The I. D. Varshnei Memorial Lecture of the Indian Ceramic Society is given in his honor.

Sri Iswar Das Varshnei died in 1948 and was survived by three of his four sons. The eldest, Sri Bishambar Dayal Varshney who died in 1939, introduced hollow ware technology to India. His second son, Sri Harish Chandra Varshnei is credited with the introduction of sheet glass manufacturing (with the Fourcault process) to Continental Asia (ex-Japan) in the 1920s.
His third and fourth sons, Sri Suresh Chandra Varshnei and Sri Krishan Chandra Varshnei are credited with introducing many innovations and patents in of sheet glass manufacturing .

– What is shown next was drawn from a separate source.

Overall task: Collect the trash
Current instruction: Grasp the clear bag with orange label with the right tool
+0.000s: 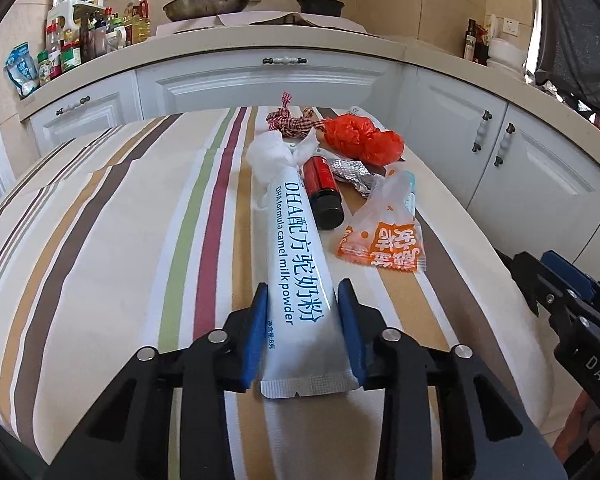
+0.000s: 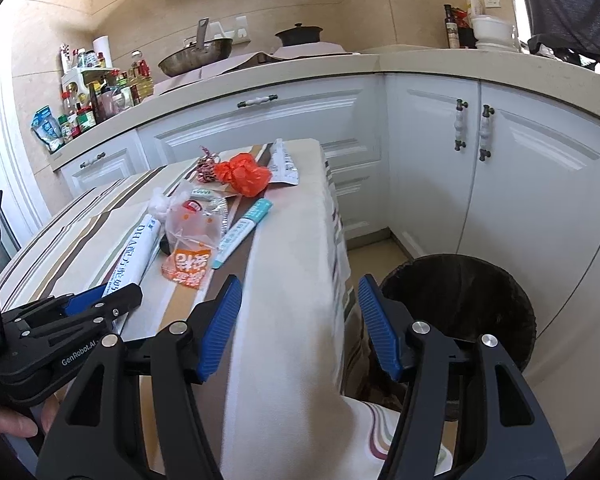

Sri Prem chandra Varshnei son of Sri Harish Chandra Varshnei who graduated in Glass Science from Alfred University USA in 1949 started the first Borosilicate Neutral glass manufacture plant for pharmaceutical and scientific applications for the first time in India in 1951 and introduced innovation in the Sheet Glass manufacturing process. He was also the past president of Indian Ceramic Society and All India Glass Manufacturers federation.The Varshnei family is considered as the pioneers of the Glass Industry in India.